* Work instructions
In the material below, find the line containing "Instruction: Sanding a" and the line containing "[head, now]". Output those two lines and all lines between them exactly, without pictures.

* Source data

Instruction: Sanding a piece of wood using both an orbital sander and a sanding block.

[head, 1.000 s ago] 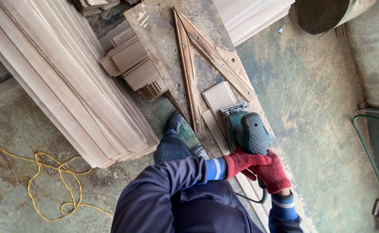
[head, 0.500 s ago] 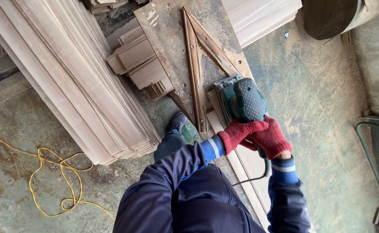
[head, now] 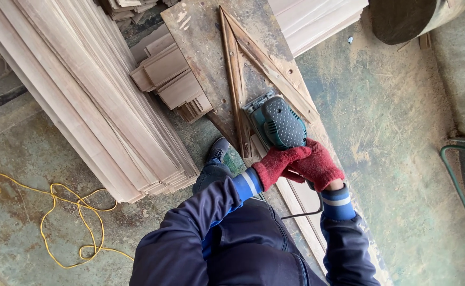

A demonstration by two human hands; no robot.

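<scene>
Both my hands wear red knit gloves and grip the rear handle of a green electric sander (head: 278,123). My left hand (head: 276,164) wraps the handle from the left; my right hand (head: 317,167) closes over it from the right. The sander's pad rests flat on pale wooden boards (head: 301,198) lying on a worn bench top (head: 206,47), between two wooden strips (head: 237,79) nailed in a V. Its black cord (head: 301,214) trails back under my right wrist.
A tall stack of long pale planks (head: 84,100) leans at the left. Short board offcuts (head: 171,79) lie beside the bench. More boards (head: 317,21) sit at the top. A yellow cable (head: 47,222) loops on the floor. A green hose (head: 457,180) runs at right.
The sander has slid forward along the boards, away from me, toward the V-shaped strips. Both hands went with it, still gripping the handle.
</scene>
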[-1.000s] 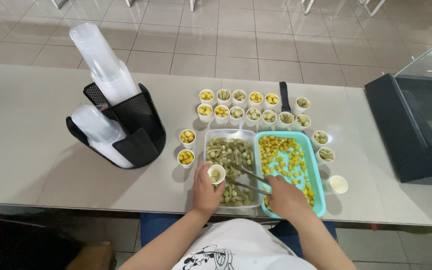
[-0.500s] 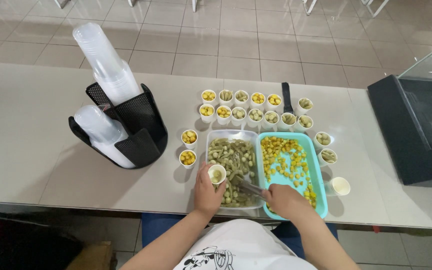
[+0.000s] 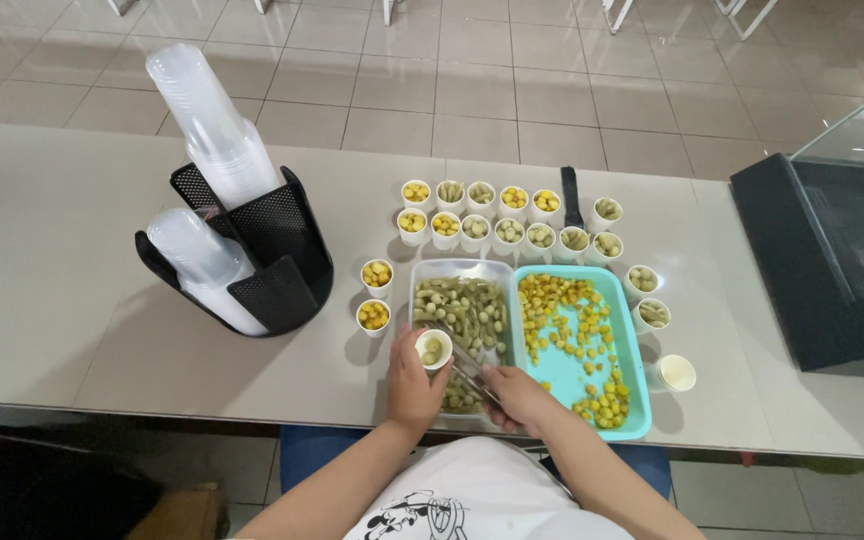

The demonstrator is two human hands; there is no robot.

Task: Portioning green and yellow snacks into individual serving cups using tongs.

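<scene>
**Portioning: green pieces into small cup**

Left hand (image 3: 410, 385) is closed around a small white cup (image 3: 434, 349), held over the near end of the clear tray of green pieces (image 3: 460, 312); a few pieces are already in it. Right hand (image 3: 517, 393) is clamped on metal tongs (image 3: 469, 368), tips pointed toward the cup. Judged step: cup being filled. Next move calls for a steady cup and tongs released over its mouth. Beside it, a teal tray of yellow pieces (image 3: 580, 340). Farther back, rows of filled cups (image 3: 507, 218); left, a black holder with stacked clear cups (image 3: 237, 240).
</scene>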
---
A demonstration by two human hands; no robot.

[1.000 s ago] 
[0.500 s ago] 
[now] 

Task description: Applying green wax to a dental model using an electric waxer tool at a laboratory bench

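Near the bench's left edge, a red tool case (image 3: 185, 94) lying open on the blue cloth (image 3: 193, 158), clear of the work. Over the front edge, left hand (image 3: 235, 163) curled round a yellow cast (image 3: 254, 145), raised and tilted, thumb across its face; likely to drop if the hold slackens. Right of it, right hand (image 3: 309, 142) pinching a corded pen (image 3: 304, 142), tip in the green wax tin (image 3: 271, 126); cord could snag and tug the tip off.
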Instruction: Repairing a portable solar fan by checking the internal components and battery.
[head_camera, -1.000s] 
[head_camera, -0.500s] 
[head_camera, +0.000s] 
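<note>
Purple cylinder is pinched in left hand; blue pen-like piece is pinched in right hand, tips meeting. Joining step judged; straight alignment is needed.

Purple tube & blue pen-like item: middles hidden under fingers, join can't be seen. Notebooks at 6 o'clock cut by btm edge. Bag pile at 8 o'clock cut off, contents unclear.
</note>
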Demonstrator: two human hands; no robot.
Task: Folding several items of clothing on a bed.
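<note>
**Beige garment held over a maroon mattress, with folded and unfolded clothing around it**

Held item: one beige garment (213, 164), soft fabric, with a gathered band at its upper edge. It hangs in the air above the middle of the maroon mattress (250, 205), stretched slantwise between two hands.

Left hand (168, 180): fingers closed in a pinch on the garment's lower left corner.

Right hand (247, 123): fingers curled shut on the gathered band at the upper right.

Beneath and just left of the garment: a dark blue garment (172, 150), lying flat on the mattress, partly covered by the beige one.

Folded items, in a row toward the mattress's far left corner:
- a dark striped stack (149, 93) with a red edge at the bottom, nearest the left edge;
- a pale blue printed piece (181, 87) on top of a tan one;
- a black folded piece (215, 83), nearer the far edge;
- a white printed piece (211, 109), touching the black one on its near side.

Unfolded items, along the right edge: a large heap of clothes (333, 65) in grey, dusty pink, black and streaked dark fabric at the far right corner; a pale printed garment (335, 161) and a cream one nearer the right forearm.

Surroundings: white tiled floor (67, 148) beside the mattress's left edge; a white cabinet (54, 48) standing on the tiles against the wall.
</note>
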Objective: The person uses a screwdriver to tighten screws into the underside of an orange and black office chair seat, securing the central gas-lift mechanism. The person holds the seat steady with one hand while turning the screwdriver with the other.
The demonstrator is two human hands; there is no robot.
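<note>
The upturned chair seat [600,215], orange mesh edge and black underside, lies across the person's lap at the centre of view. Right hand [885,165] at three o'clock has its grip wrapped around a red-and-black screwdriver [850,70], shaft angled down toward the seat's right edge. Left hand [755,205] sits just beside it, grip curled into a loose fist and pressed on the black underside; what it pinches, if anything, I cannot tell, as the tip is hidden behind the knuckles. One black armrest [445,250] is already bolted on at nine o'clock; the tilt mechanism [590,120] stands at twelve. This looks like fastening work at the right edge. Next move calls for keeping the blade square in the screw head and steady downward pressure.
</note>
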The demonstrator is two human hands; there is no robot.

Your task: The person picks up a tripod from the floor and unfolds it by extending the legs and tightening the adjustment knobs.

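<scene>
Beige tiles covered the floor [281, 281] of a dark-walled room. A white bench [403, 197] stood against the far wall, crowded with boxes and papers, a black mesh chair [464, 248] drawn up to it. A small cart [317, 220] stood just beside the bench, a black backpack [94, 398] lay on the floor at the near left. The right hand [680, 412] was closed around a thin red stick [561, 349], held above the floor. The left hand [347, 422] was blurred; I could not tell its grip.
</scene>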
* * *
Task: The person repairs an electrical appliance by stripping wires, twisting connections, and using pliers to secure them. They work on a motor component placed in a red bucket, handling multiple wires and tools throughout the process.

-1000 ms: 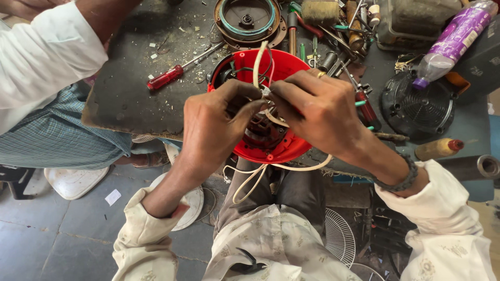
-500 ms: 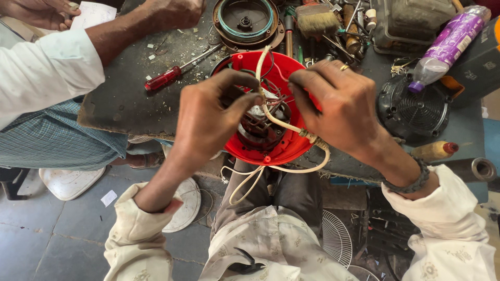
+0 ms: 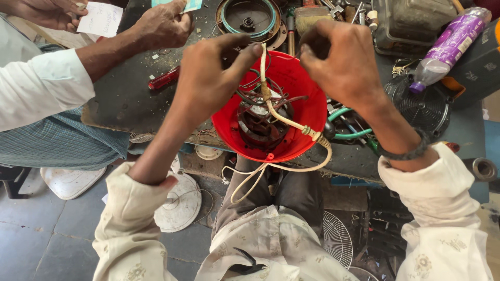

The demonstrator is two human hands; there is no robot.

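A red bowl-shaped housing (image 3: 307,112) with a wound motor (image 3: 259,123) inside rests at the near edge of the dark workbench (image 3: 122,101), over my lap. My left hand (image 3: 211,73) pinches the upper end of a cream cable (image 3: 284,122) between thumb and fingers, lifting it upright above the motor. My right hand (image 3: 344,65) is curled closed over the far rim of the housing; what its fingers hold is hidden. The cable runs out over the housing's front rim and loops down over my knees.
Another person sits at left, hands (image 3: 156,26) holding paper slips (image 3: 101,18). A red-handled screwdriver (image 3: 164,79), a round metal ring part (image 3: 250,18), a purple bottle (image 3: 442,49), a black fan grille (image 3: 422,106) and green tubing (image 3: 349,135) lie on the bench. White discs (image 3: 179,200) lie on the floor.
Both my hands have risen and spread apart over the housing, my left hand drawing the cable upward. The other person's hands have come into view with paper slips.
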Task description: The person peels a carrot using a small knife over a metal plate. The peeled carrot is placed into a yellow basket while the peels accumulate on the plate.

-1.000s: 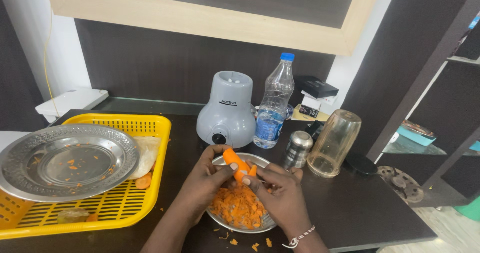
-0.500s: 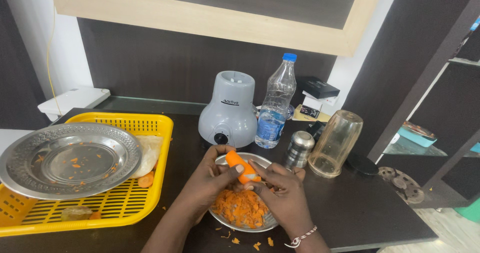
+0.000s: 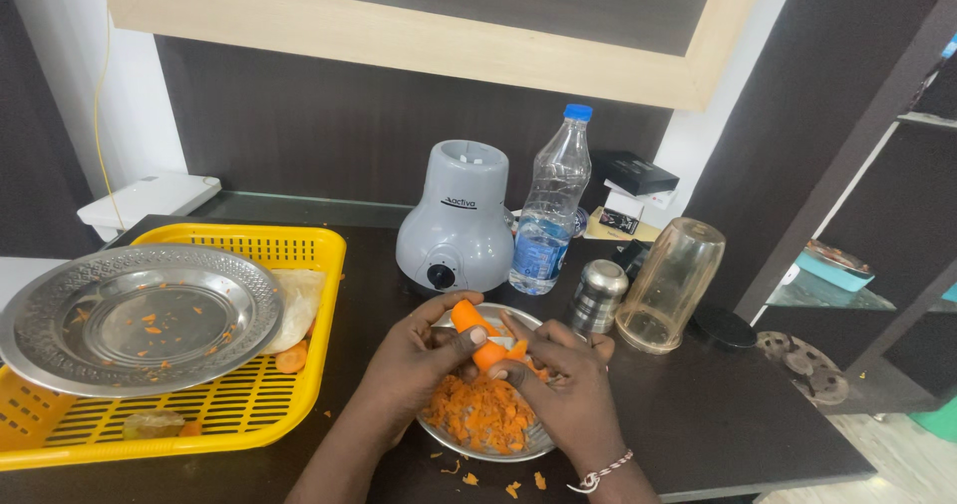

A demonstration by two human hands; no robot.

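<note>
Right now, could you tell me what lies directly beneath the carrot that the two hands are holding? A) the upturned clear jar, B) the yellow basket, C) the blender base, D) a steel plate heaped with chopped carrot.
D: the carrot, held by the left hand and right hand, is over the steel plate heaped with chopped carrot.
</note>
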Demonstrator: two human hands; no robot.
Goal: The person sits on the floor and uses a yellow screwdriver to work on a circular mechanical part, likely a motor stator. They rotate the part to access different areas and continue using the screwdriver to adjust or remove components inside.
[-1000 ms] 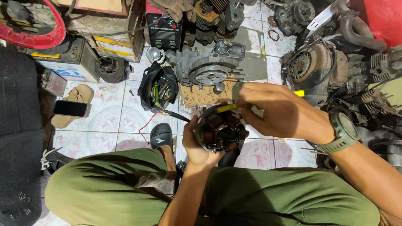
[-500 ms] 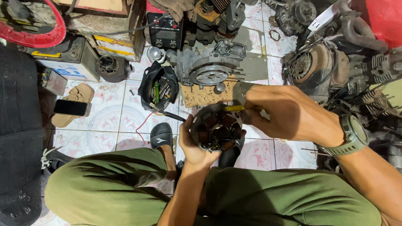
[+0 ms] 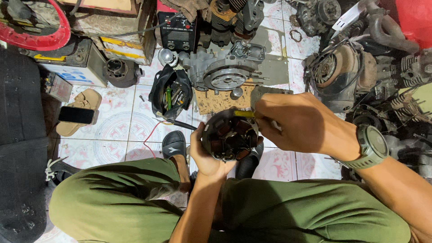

* Your response
Instruction: Sanding a piece of wood using both an orbital sander and a sanding block.

[head, 1.000 s ago] 
[head, 0.500 s ago] 
[head, now] 

No further output is expected.